Más de 100 chicos de comedores y merenderos disfrutaron por primera vez del teatro

Una iniciativa, desarrollada entre la Red de Costureras Solidarias y el Teatro Gran Pilar, permitió que más de un centenar de niños y sus familias asistieran gratuitamente a distintos espectáculos infantiles durante las vacaciones de invierno.

Las vacaciones de invierno dejaron mucho más que espectáculos infantiles en Pilar. Gracias a una acción conjunta entre la Red de Costureras Solidarias de Pilar y el Teatro Gran Pilar, más de cien niños y sus acompañantes pudieron disfrutar de funciones gratuitas, en una propuesta que buscó acercar el arte y la cultura a familias de distintos barrios del distrito.

La iniciativa reunió a chicos provenientes de comedores, merenderos, iglesias, clubes e instituciones comunitarias, quienes durante cuatro jornadas compartieron una experiencia que para muchos resultó completamente nueva: asistir por primera vez a una sala teatral.

Cada función fue pensada como un espacio de encuentro y recreación para toda la familia. Además de disfrutar de las obras, los asistentes compartieron una merienda con productos donados por el Grupo Boomerang, sumando un momento de convivencia antes de ingresar a la sala.

El cronograma comenzó el 25 de julio, cuando integrantes de la Iglesia El Buen Pastor, de Villa Astolfi, junto a participantes del espacio comunitario Somos Red, del barrio Nuestra Señora del Pilar, presenciaron la obra Aventuras Mineras.

Dos días después, fue el turno del comedor Madres del Pilar, también del barrio Nuestra Señora del Pilar, cuyos niños compartieron la experiencia con voluntarias e integrantes de la Red de Costureras Solidarias para asistir a la función de La Sirenita.

Las actividades continuaron el 30 de julio con la presencia de chicos y adultos del merendero Mis Corazones, del barrio Las Margaritas, quienes disfrutaron de El Corazón del Océano.

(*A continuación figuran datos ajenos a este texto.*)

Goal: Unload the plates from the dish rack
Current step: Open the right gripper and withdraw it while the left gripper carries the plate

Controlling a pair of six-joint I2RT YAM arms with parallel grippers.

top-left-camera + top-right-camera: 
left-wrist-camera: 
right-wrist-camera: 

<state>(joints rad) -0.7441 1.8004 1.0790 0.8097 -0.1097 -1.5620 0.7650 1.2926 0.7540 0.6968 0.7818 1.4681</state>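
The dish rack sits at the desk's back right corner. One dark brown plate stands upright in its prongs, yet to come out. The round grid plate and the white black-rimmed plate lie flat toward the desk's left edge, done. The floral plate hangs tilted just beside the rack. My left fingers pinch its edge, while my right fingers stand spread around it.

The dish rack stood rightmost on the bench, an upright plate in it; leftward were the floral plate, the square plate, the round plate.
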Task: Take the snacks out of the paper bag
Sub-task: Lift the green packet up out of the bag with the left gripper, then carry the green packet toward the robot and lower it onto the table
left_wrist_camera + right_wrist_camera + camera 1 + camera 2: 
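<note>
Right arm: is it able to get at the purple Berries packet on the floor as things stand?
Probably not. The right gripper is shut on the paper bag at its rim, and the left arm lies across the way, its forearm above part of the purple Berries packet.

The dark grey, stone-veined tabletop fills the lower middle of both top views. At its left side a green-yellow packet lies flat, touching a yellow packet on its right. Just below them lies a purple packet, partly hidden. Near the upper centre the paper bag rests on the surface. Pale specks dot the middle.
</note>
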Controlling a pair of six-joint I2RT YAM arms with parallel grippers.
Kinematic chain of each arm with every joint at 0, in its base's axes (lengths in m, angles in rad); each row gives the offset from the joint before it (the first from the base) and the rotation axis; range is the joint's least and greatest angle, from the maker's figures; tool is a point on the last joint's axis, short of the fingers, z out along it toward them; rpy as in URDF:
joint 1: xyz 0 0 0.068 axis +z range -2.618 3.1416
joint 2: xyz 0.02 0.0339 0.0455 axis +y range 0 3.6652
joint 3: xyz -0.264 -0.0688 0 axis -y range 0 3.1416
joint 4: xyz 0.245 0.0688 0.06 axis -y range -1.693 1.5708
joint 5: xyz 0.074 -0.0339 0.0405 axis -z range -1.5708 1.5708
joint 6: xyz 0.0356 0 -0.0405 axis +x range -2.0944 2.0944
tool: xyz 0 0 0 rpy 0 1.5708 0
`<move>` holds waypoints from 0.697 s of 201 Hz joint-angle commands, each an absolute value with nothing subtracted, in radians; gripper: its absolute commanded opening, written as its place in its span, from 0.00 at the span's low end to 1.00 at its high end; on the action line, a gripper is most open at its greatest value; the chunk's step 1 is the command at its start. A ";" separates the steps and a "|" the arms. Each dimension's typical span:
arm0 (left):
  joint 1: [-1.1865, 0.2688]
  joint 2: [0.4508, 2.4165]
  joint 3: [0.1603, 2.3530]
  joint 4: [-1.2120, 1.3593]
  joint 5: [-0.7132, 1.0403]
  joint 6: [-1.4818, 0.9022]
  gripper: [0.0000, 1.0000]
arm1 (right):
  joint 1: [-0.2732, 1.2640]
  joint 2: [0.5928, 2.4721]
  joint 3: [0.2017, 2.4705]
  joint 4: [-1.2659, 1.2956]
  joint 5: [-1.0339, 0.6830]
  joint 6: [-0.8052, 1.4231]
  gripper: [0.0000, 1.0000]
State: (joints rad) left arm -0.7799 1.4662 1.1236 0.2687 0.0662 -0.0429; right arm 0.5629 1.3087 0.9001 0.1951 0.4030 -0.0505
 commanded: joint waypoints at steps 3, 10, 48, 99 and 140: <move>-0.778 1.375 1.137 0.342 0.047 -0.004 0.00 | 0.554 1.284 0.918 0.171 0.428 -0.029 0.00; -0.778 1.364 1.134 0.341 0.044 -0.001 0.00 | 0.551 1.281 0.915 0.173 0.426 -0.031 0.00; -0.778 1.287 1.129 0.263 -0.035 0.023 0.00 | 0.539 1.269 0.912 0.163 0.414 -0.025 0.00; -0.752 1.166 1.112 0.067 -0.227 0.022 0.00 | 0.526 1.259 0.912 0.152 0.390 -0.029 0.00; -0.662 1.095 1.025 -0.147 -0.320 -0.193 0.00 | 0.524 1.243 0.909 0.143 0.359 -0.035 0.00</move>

Finalmente, el 31 de julio, la propuesta concluyó con la obra El Explorador, que recibió nuevamente a integrantes de la Iglesia El Buen Pastor y a niños del Club San Jorge, del barrio homónimo.

Más allá de cada espectáculo, la iniciativa dejó una huella especial entre los participantes. Para numerosos chicos significó descubrir por primera vez el ambiente de un teatro, compartir una salida diferente y disfrutar de una actividad cultural junto a familiares, amigos y referentes de sus instituciones.

Desde las organizaciones involucradas resaltaron el valor de este tipo de acciones, que permiten ampliar las oportunidades de acceso a la cultura, fortalecer los lazos comunitarios y generar experiencias enriquecedoras para la infancia.

El trabajo conjunto entre voluntarios, referentes sociales y el Teatro Gran Pilar hizo posible que estas vacaciones de invierno se transformaran en un espacio de inclusión, encuentro y entretenimiento para cientos de vecinos del distrito, demostrando que el acceso al arte también puede convertirse en una herramienta de integración social.